Hands-On Chief Technology Officer

Tech leader who transforms ambitious ideas into sustainable businesses. Successfully led digital transformations for global companies while building ventures that prioritize human connection over pure tech.1974 Birth.
1984 Delved into coding.
1999 Failed my First Startup in Science Popularization.
2010 Co-founded an IT Services Company in Paris/Beijing.
2017 Led a Transformation Plan for SwitchUp in Berlin.
November 2025 Launched Nook.coach. Where conversations shape healthier habits

Abstract:

The article argues that when a health routine “stops working,” it’s usually not a discipline failure but a fragile plan colliding with a hostile, changeable week—meeting walls, late pings, travel, low sleep, and fragmented desk-work days that make uninterrupted time rare and decision energy scarce. Using a reliability metaphor (outages, single points of failure, reading the logs), it identifies three common dependencies that quietly break most routines—needing a clean time block, assuming evening willpower, and relying on stable context/continuity—and proposes a simple fix: design for “partial uptime” by protecting the intent (movement, food, recovery) while swapping the implementation via 2–3 prewritten versions (normal/busy/emergency) so one missed prerequisite doesn’t trigger a full stop. It includes a 6-minute “autopsy” to diagnose what condition had to be true, how often it’s true in real weeks, and what the plan allowed when it wasn’t, plus practical “degraded mode” examples like an 8–12 minute no-shower home circuit or 2–3 minutes of stairs between calls, repeatable default meals such as rotisserie chicken with bagged salad or yogurt with fruit and nuts, and work-safe recovery like a 1–2 minute microbreak or 5 minutes of controlled breathing. A personal note underscores why this matters: for the author, skipping once makes the next skip easier, so the goal is to prevent full-stop days with boring, pre-decided if–then fallbacks—non-zero without negotiation—because the worst 20% weeks are the real baseline and the solution is configuration, not self-blame.

Your plan doesn’t “stop working.” Your week changes.

One minute you have a clean calendar, a decent night of sleep, and enough time to cook something real. Then comes the meeting wall, the late ping that eats the evening, the travel day, or the deadline week where lunch becomes a sad snack at the keyboard. The plan collapses right on schedule, and the usual explanation shows up: “I need more discipline.” But if a plan only runs on calm weeks, it’s not a character test. It’s a reliability problem. One prerequisite fails, and the whole system goes down.

The goal here is not a perfect routine. It’s partial uptime: a way to keep movement, food, and recovery alive even when your day is hostile.

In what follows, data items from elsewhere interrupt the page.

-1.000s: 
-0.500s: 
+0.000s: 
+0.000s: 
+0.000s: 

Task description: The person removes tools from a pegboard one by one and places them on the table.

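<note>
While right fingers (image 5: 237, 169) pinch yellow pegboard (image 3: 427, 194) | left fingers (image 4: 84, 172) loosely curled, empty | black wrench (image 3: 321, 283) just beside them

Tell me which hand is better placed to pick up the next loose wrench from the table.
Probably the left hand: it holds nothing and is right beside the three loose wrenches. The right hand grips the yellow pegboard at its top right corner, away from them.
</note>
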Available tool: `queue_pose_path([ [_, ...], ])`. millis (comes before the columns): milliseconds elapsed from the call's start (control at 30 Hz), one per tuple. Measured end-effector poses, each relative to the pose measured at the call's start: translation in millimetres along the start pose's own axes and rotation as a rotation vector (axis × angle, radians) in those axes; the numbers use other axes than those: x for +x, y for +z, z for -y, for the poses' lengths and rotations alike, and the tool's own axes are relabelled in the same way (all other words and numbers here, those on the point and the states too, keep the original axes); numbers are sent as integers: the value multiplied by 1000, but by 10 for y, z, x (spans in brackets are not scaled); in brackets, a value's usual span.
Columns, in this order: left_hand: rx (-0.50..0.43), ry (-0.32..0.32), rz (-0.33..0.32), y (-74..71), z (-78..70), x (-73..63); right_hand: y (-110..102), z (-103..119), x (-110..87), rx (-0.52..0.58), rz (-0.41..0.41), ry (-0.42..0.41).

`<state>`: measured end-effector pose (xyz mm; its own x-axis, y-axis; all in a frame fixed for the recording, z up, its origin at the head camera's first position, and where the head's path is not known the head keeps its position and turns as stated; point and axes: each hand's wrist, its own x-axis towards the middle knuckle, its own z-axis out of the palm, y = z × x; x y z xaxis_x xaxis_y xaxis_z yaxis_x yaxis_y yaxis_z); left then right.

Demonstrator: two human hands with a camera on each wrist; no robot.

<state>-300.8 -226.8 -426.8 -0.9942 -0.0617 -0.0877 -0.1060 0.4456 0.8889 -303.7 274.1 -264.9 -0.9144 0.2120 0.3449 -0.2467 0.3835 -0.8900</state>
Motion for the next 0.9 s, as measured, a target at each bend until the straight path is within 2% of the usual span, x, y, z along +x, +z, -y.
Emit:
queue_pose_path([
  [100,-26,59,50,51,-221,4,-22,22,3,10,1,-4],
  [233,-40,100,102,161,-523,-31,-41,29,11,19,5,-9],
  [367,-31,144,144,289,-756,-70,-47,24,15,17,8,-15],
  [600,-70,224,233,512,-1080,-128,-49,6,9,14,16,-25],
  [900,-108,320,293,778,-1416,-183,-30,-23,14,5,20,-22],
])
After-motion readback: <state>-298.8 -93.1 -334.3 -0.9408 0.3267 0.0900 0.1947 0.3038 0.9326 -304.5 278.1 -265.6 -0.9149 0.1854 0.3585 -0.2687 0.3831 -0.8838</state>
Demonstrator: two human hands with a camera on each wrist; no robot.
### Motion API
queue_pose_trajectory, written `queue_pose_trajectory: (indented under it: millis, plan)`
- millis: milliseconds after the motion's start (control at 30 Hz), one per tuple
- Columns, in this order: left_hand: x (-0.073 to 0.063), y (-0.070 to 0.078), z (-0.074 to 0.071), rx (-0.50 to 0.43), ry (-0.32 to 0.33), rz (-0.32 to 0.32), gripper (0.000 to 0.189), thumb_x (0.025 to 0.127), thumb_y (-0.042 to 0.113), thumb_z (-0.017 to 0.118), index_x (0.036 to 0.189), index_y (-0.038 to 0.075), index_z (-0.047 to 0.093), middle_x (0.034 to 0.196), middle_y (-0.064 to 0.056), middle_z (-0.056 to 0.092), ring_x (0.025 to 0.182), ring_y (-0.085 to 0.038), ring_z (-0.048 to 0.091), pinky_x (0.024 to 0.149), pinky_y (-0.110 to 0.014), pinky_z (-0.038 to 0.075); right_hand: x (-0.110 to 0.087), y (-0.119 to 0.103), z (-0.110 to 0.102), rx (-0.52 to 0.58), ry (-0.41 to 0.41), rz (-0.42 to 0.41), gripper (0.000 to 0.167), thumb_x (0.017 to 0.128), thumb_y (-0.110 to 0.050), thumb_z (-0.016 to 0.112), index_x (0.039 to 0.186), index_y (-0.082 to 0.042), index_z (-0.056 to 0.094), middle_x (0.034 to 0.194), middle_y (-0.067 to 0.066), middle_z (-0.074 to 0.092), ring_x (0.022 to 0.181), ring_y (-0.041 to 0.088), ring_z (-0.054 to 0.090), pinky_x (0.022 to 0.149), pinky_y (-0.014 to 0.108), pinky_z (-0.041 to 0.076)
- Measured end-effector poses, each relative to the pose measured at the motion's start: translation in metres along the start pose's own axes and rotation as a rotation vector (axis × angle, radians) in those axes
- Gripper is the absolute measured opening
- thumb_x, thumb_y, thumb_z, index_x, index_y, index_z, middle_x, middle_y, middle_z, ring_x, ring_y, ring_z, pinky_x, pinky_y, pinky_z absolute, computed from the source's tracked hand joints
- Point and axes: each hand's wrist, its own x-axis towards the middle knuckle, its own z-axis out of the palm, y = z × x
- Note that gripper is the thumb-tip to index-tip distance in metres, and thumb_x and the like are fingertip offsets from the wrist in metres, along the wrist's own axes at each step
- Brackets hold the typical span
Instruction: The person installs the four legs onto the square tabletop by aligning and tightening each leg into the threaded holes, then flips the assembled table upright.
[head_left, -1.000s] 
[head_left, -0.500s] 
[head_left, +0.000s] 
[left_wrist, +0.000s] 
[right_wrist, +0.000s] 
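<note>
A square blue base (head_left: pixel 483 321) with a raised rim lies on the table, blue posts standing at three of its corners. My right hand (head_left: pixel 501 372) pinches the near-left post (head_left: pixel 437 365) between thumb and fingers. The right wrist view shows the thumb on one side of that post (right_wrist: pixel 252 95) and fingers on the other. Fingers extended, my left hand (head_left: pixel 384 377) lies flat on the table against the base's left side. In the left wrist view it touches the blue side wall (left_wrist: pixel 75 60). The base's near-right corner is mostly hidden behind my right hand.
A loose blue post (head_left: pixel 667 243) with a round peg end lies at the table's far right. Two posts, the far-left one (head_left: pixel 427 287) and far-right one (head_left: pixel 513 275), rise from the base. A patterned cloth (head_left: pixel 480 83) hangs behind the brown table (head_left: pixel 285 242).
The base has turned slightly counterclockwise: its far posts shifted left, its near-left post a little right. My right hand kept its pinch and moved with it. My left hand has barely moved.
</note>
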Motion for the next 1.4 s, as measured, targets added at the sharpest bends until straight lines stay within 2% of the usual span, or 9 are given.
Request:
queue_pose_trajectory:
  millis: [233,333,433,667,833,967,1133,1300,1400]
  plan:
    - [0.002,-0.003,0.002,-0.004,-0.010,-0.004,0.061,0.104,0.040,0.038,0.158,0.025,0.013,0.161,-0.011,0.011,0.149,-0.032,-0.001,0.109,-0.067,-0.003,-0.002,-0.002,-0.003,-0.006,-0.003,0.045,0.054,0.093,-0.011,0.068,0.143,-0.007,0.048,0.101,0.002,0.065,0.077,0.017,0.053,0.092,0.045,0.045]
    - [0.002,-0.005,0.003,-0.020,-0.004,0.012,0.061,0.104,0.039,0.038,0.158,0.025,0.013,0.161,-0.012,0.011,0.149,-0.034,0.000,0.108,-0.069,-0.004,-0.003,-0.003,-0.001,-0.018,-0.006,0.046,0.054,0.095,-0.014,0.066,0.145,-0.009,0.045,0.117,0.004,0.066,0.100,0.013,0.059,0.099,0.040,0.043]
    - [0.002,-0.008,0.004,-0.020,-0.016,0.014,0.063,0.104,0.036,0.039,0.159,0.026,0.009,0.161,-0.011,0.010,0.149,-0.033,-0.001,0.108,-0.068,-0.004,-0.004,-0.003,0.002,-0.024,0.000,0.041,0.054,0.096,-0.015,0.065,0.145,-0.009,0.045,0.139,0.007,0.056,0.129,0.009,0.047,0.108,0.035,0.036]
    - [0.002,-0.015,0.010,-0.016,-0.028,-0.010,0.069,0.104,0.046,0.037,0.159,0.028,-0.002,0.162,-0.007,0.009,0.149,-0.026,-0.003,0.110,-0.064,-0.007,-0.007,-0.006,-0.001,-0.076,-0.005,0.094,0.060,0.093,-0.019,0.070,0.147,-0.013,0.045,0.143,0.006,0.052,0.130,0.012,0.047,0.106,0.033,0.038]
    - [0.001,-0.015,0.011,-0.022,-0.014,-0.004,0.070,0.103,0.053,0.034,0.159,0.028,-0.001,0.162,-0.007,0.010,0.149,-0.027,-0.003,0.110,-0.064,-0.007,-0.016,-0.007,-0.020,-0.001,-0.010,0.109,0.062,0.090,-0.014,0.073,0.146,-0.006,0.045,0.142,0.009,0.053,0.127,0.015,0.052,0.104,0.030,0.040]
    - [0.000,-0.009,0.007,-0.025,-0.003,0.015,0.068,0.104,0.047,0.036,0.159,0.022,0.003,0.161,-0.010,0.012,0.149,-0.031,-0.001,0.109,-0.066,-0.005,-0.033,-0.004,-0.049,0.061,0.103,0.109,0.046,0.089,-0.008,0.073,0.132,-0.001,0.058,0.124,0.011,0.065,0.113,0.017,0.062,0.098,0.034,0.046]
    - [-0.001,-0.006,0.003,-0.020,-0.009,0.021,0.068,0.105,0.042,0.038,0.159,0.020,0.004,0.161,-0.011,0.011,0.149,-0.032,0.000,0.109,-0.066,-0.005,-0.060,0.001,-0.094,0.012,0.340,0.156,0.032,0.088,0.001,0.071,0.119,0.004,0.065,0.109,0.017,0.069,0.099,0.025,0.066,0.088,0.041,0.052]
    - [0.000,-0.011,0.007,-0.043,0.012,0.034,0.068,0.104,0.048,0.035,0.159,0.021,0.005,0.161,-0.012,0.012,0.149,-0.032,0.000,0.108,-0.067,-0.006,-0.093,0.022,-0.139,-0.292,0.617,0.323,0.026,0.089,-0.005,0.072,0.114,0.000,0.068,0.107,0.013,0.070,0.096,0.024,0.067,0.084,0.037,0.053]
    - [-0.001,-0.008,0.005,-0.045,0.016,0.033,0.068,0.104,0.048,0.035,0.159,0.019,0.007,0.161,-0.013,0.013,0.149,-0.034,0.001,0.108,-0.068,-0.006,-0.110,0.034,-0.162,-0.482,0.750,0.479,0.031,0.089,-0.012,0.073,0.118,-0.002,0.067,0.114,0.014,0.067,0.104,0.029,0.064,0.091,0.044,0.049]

Here’s what you’ll get, without getting buried in theory:
- Why “fair weather” protocols fail in real work weeks, especially for desk workers with fragmented days

- The 3 common single points of failure that quietly break most plans (time blocks, evening decision energy, and context/continuity)

- A simple 6-minute “read the logs” check to diagnose what actually caused the outage

- The redundancy fix: 2–3 runnable versions of the same intent (normal, busy, emergency) so a missed prerequisite doesn’t trigger a full stop

If you’re tired of the loop (good week, bad week, self-blame, stricter rules) good. That loop is data. The small config change is simple: write 2–3 runnable versions (normal/busy/emergency) so the plan still runs when the week stops cooperating.

The outage pattern you keep repeating

Fair weather protocols fail in real weeks

Calendar blocks stack into a meeting wall, lunch happens at the keyboard, and late pings quietly delete the evening. Meeting time has structurally increased for a lot of people since 2020 (Microsoft Work Trend Index, 2021). Add the baseline constraints: adults sit roughly 7.7–8+ hours/day (NHANES) and average around 5,100 steps/day. Translation: if you don’t deliberately add movement, your day won’t accidentally contain it.

So when a plan runs for 2–3 weeks, then collapses during a deadline week or travel week, that’s not a personality flaw. That’s a reliability signature: the plan had a single point of failure.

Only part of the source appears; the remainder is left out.